Exercise requirements:
Please give, word for word, the line containing "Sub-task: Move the" and every line that comes after it in the data below.

──────

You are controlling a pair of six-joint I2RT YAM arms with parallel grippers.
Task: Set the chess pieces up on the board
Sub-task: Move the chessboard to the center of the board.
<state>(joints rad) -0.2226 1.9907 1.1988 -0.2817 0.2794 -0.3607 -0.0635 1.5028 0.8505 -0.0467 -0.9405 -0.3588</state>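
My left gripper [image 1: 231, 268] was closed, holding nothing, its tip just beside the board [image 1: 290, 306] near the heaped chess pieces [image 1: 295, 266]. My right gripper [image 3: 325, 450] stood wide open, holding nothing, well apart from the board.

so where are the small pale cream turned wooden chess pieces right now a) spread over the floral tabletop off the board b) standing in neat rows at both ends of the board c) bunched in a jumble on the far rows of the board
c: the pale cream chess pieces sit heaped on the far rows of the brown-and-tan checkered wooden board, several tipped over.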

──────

Written answer:
Sub-task: Move the chessboard to the center of the board.
<state>(joints rad) -0.2226 1.9907 1.1988 -0.2817 0.2794 -0.3607 -0.0635 1.5028 0.8505 -0.0467 -0.9405 -0.3588</state>
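My left gripper [image 1: 231, 268] was closed, holding nothing, its tip just beside the board [image 1: 290, 306] near the heaped chess pieces [image 1: 295, 266]. My right gripper [image 3: 325, 450] stood wide open, holding nothing, well apart from the board.

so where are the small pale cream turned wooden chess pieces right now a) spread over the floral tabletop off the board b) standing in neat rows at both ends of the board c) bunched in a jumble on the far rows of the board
c: the pale cream chess pieces sit heaped on the far rows of the brown-and-tan checkered wooden board, several tipped over.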

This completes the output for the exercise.